Captain Boomerang: Why is it always a knife fight every single time you open your mouth?! You know, outside you're amazing. But inside, you're ugly.
Harley Quinn: We all are. We all are! [looks at Killer Croc] Except for him. He's ugly on the outside, too.
Killer Croc: Not me, shorty. I'm beautiful.
Harley Quinn: [flirting] Yeah, you are.

Harley Quinn: [after the SWAT officer reveals to be the Joker] Puddin'!
The Joker: [embraces her] Let's go home.

[At a restaurant with Bruce Wayne in a post-credit scene]
Amanda Waller: This is crown jewels here, Mr. Wayne. And you do understand my legal exposure if anyone knew what I procured for you.

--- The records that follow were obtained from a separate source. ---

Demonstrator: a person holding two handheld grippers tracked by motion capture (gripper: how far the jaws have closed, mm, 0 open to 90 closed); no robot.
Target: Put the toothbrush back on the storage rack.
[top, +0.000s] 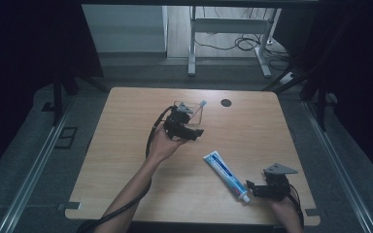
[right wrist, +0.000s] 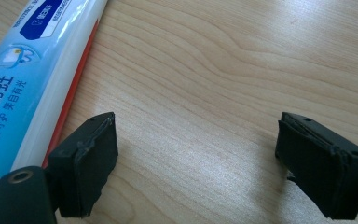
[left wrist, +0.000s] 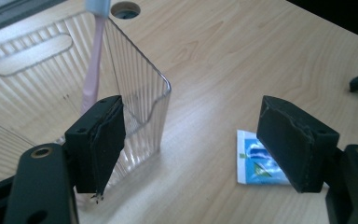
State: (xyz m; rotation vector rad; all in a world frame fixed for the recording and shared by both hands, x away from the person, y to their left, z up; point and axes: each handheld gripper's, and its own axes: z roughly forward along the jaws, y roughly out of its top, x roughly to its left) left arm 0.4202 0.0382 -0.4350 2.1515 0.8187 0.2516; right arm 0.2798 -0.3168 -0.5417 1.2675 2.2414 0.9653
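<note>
On table: toothpaste tube [right wrist: 25, 88], blue label, Chinese print | both grippers' fingers wide

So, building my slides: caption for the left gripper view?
Open left gripper beside a clear ribbed cup holding a pink toothbrush.

High view is sitting above the person's side, looking fwd and down, taking in the whole table [top: 252, 121] from well back. Left gripper view is riding low and close, looking along its jaws past the clear ribbed container [left wrist: 135, 93] twd the table's far edge. Right gripper view is hugging the tabletop, very near the toothpaste tube [right wrist: 37, 79]. Both gripper views and high view are sharing that tube [top: 226, 174] [left wrist: 258, 163].
</note>
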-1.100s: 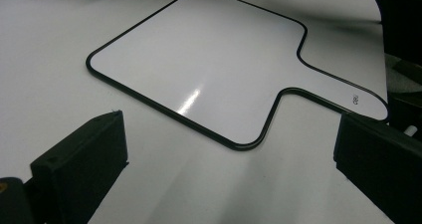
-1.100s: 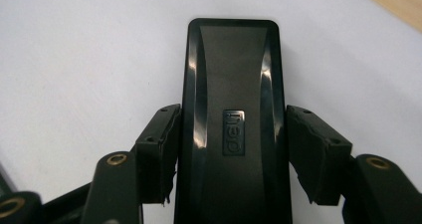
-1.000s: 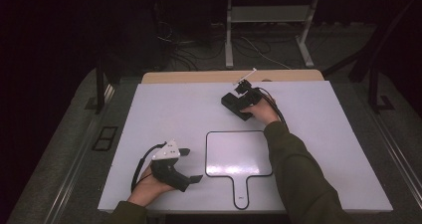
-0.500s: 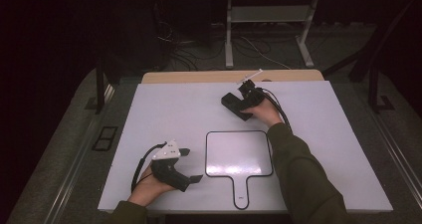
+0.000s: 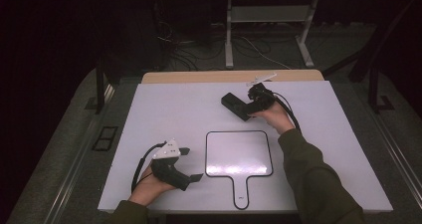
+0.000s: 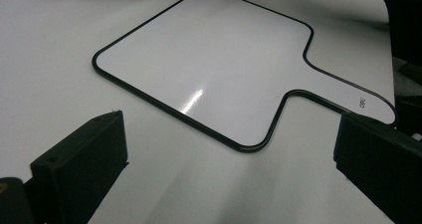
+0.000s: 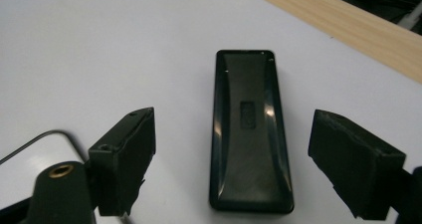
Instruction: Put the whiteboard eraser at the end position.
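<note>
A black eraser (image 5: pixel 233 104) (image 7: pixel 249 129) lies flat on the white table at the back right. My right gripper (image 5: pixel 245 109) (image 7: pixel 236 134) is just behind the eraser's near end. Its jaws have just been opening and now stand wide on either side, clear of the eraser. A small white paddle-shaped whiteboard (image 5: pixel 239 154) (image 6: pixel 209 69) with a black rim lies at the front centre, handle toward the person. My left gripper (image 5: pixel 193 163) (image 6: pixel 234 134) rests open at the front left and points at the whiteboard's left edge with nothing between its jaws.
The white table (image 5: pixel 174 109) has a wooden strip (image 5: pixel 199 76) along its far edge. Behind it on the dark floor are cables and a metal stand (image 5: pixel 268 15). The person's right sleeve (image 5: pixel 313 184) crosses the table's front right.
The right gripper was shut at the eraser; it has opened and drawn back a little to the right. The eraser stays where it was. The left gripper has not moved.
</note>
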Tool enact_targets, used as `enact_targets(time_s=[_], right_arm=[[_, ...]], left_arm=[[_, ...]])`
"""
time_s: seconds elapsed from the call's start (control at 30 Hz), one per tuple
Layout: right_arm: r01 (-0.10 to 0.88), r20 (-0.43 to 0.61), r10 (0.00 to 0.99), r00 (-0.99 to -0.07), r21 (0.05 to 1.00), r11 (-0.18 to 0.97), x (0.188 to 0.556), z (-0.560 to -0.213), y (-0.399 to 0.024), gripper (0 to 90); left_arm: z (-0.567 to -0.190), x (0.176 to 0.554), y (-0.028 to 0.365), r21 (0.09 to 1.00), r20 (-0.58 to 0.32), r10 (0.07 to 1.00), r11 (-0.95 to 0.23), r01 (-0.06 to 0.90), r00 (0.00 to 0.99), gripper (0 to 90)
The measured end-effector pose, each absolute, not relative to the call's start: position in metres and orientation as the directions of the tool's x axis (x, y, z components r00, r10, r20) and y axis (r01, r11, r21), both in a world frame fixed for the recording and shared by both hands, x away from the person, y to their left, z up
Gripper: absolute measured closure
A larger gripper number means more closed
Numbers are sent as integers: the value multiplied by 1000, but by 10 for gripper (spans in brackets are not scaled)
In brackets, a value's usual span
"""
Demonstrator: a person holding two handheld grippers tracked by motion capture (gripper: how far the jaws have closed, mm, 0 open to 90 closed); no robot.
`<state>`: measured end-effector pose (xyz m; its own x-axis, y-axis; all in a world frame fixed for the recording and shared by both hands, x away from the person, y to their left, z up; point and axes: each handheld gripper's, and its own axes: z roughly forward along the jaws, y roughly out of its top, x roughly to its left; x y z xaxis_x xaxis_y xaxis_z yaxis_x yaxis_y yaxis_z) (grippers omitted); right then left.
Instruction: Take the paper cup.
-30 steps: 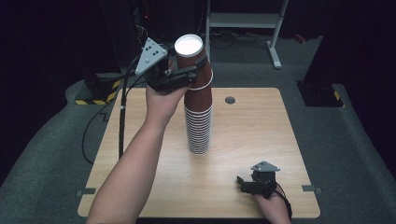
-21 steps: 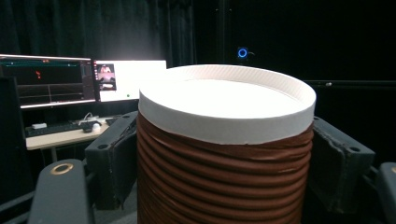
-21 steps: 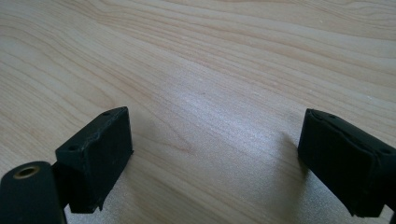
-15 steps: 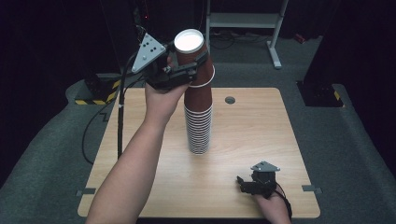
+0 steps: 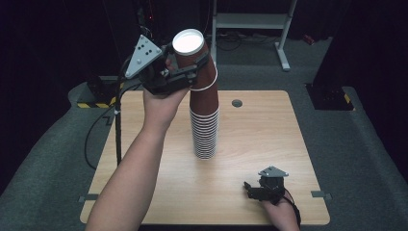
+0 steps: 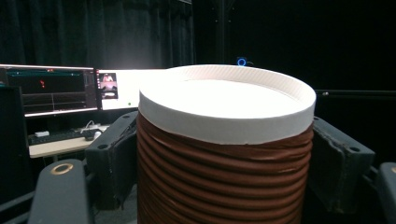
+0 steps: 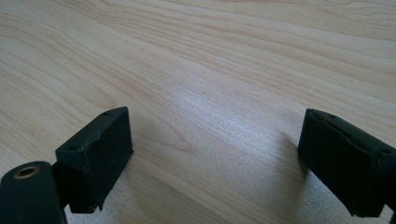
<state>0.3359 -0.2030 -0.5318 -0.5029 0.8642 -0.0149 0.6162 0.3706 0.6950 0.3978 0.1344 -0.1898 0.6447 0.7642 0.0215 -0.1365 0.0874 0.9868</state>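
Upper centre of the high view: left tongs (image 5: 190, 72) clamped on the top cup (image 5: 192, 57) of the tall stack (image 5: 204, 125), one jaw on each side of the ribbed brown wall just under the white rim, as the left gripper view confirms with the cup (image 6: 224, 154) squeezed between both pads. Stack standing upright at mid-frame on the bench (image 5: 269, 139), its upper cups leaning toward upper left where the grip pulls. Lower right of the high view: right tongs (image 5: 251, 188) resting low on the bench, wide open and holding nothing, bare wood (image 7: 201, 93) between the jaws in the right gripper view. Step in hand, by the look of it: freeing the top cup from the nest. Best done with a straight lift along the stack's own axis, not sideways, since a slanted pull likely drags several cups along or tips the column. Grip firm but light enough not to crush the paper wall; a small twist probably helps break the fit. Worth bringing the idle right tongs up to steady the lower cups while the top one parts. Risk: two cups coming away together, hard to tell from here how many sit inside the clamp.
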Motion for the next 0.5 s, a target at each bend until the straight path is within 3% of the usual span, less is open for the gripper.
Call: enact_targets(time_s=[0.5], right_arm=[[614,-14,862,-506,696,372,336,-532,-203,98]], left_arm=[[-197,388,154,988,-4,774,100,-116,633,213]])
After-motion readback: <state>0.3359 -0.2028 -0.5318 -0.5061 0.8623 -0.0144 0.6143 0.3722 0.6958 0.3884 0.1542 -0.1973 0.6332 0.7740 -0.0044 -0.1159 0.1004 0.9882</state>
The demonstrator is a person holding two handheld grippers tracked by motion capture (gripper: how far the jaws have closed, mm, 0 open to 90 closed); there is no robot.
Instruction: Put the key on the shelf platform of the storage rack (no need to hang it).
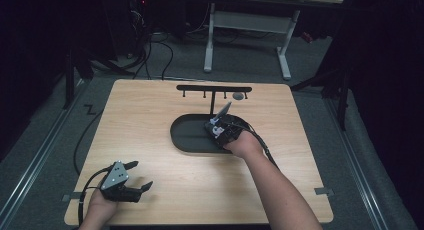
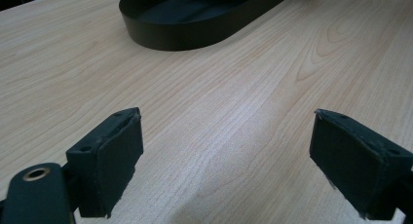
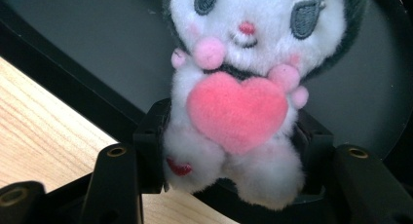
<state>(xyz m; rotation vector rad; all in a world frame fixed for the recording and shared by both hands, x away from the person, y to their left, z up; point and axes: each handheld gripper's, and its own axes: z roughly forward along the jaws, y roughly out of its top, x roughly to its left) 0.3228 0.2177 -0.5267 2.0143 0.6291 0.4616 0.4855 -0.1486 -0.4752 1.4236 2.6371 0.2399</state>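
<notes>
A small white plush toy (image 3: 238,87) with a pink heart on its chest is squeezed at its lower body between the jaws of my right gripper (image 3: 229,156). In the high view that right gripper (image 1: 223,127) hovers over the right end of the black oval tray (image 1: 187,135), and the plush is mostly hidden there behind the gripper. My left gripper (image 1: 137,175) rests low over the wood at the front left, jaws wide apart with nothing between its pads (image 2: 109,158). The tray (image 2: 195,19) lies ahead of it.
A black rack (image 1: 214,89) with several small hooks stands behind the tray at the table's far side. The wooden table (image 1: 150,115) has bare surface left and front. A cable (image 1: 85,140) trails off the table's left edge.
</notes>
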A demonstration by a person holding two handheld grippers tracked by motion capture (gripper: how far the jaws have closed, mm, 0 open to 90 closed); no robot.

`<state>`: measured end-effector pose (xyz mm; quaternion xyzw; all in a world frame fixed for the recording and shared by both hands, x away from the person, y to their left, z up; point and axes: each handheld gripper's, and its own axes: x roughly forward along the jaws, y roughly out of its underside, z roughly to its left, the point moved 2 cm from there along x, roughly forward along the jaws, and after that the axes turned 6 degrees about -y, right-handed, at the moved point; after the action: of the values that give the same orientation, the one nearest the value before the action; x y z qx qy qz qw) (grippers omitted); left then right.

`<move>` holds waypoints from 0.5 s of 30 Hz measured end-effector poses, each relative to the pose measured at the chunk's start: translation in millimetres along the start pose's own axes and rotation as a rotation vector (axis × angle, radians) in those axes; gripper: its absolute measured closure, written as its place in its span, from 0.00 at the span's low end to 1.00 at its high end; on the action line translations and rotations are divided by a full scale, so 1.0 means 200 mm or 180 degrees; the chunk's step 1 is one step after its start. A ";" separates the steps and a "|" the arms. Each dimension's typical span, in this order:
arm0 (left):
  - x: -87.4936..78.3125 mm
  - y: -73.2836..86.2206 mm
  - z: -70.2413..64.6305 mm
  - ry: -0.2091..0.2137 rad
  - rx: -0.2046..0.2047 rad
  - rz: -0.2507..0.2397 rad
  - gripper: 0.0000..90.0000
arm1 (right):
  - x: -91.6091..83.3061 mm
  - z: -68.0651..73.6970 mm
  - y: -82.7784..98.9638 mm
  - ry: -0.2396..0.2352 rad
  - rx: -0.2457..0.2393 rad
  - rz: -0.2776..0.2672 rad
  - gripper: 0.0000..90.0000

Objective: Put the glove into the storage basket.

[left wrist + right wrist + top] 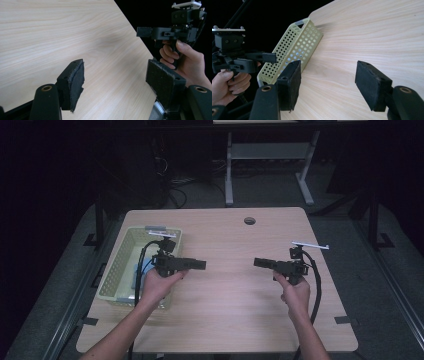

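two grippers hovered over the table (235,310), left gripper (200,265) and right gripper (259,262) both spread and holding nothing; no step appeared begun, the basket (117,265) at the left edge seeming the likeliest next approach.

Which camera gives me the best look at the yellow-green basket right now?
The high view: it looks down into the basket, whole at the table's left edge, under the left gripper. The right gripper view shows its perforated side wall only, partly behind that gripper's jaw.
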<state>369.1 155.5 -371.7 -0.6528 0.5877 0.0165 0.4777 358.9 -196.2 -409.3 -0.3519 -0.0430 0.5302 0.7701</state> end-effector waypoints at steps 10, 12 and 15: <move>0.08 0.01 -0.04 0.0049 0.0046 -0.0003 0.31 | -0.09 -0.07 0.04 0.0078 0.0086 -0.0040 0.39; 0.09 0.01 -0.05 0.0062 0.0074 -0.0002 0.30 | -0.10 -0.08 0.04 0.0093 0.0079 -0.0055 0.39; 0.12 0.03 -0.07 0.0080 0.0104 0.0022 0.30 | -0.12 -0.09 0.06 0.0110 0.0091 -0.0058 0.39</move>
<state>365.3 128.8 -381.9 -0.6431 0.5961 0.0004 0.4808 347.4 -224.4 -422.5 -0.3496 -0.0253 0.5176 0.7805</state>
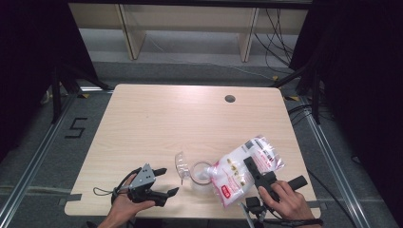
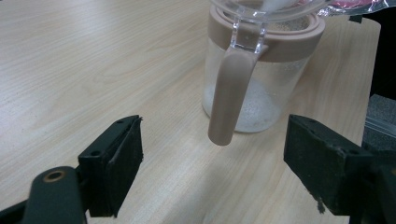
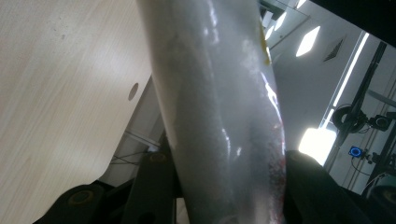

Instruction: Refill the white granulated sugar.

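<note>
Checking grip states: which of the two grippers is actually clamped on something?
The right gripper: its jaws pinch the white bag. The left gripper stands open, holding nothing.

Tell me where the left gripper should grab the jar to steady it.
Probably the handle: it hangs off the jar toward the left gripper, between its open jaws. Come straight in at table level and close across its narrow width; the bag sits over the mouth.

Between the right gripper's (image 1: 251, 167) matt black jaws the bag (image 1: 242, 172) is glossy, crinkled plastic film, while ahead of the left gripper (image 1: 166, 180) stands a clear, smooth plastic jar (image 2: 254, 79) with matt beige handle on pale wood-grain table (image 1: 157, 123).
</note>
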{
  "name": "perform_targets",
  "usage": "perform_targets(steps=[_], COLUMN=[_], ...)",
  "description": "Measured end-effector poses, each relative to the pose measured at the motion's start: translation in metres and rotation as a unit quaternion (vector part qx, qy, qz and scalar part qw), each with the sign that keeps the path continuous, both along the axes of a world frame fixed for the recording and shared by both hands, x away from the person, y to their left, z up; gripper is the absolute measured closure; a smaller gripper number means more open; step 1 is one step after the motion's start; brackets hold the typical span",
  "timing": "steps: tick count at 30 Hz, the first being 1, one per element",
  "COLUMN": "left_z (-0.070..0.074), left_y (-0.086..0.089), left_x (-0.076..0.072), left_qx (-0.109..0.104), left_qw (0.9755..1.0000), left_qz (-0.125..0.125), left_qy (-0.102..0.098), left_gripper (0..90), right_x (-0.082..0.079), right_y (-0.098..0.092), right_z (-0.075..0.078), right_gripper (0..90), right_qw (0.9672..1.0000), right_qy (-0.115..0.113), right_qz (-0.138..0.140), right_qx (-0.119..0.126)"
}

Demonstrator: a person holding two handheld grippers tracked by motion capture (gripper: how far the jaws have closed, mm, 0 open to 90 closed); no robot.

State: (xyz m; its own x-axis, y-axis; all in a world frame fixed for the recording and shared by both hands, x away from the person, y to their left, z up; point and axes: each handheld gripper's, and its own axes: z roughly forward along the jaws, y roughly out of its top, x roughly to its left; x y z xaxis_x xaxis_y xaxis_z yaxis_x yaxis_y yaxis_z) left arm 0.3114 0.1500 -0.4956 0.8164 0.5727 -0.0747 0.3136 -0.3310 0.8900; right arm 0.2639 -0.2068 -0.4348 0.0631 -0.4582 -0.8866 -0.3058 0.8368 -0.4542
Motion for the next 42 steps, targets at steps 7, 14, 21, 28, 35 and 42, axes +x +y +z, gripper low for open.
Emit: perform_targets(steps=[7, 14, 21, 28, 35, 42], left_z=[-0.0007, -0.0009, -0.0005, -0.0006, -0.0005, -0.0003], left_y=[-0.0005, -0.0009, -0.0006, -0.0009, -0.0003, -0.0001], left_x=[0.0, 0.0, -0.0003, -0.0004, 0.0001, 0.0], left_qx=[-0.001, -0.002, 0.002, 0.0, 0.0, 0.0], left_qw=[1.0, 1.0, 1.0, 1.0, 1.0, 1.0], left_qz=[-0.001, 0.0, 0.002, 0.003, -0.001, 0.0], left_qy=[0.001, 0.001, 0.0, 0.001, -0.001, 0.0], left_gripper=[19.4, 19.3, 19.3, 19.3, 19.4, 19.4], right_x=[-0.0003, 0.0, 0.0003, 0.0002, -0.0003, -0.0003], right_y=[-0.0004, -0.0004, -0.0004, -0.0005, -0.0009, -0.0011], right_z=[0.0006, 0.0008, 0.0006, 0.0008, 0.0005, 0.0007], right_gripper=[68.3, 68.3, 68.4, 68.4, 68.5, 68.5], right_qw=[1.0, 1.0, 1.0, 1.0, 1.0, 1.0], right_qy=[0.0, -0.001, 0.001, -0.001, 0.0, 0.0], right_qz=[-0.002, 0.001, 0.001, 0.001, -0.001, -0.001], right_qx=[0.003, -0.001, -0.001, 0.0, 0.002, 0.001])
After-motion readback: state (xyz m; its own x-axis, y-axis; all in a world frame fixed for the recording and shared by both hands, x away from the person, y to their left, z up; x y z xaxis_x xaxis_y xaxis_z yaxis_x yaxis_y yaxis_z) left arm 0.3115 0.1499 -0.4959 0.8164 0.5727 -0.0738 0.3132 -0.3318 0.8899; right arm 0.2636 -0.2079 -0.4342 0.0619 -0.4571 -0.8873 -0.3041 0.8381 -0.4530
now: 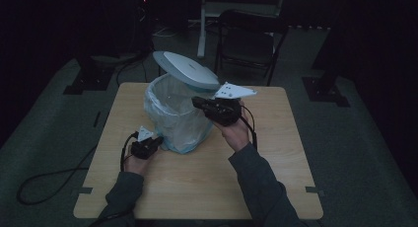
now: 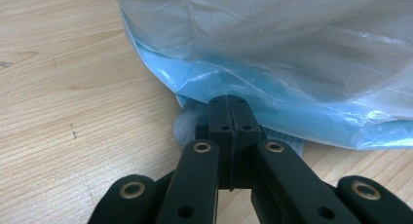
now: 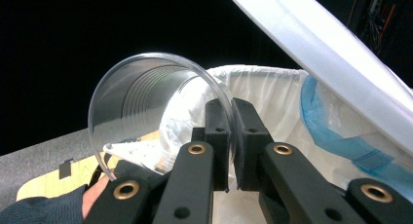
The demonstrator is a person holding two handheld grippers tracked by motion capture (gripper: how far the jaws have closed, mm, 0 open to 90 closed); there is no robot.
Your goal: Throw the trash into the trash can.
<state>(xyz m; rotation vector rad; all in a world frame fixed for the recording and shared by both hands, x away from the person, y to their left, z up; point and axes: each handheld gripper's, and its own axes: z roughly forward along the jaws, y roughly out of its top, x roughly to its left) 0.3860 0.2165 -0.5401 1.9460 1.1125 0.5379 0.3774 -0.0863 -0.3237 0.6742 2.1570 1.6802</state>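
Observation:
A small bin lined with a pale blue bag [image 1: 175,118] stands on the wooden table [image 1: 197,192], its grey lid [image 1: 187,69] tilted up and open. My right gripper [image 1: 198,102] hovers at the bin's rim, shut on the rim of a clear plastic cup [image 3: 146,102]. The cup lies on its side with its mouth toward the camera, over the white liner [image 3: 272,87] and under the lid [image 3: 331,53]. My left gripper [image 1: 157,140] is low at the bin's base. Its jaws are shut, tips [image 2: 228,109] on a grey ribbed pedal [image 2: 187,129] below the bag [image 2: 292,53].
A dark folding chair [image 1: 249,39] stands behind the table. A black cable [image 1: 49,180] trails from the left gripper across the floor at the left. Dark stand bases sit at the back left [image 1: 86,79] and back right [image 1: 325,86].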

Bruce Wayne: Listen, I can keep a secret ok. What do you want?
Amanda Waller: People are asking questions about Midway City. The kind of people who can get the answers and if they can get those answers, my head will be on a pike.
Bruce Wayne: Consider yourself under my protection. If you deliver.
[Waller hands over several files of other metahumans to Wayne.]
Amanda Waller: Why, Mr. Wayne?
Bruce Wayne: Just like to make friends.
Amanda Waller: There's the difference between us. You believe in friendship, I believe in leverage.
Bruce Wayne: Good night.
Amanda Waller: You look tired. You should stop working nights.
Bruce Wayne: [warning Waller] You should shut it down or my friends and I will do it for you.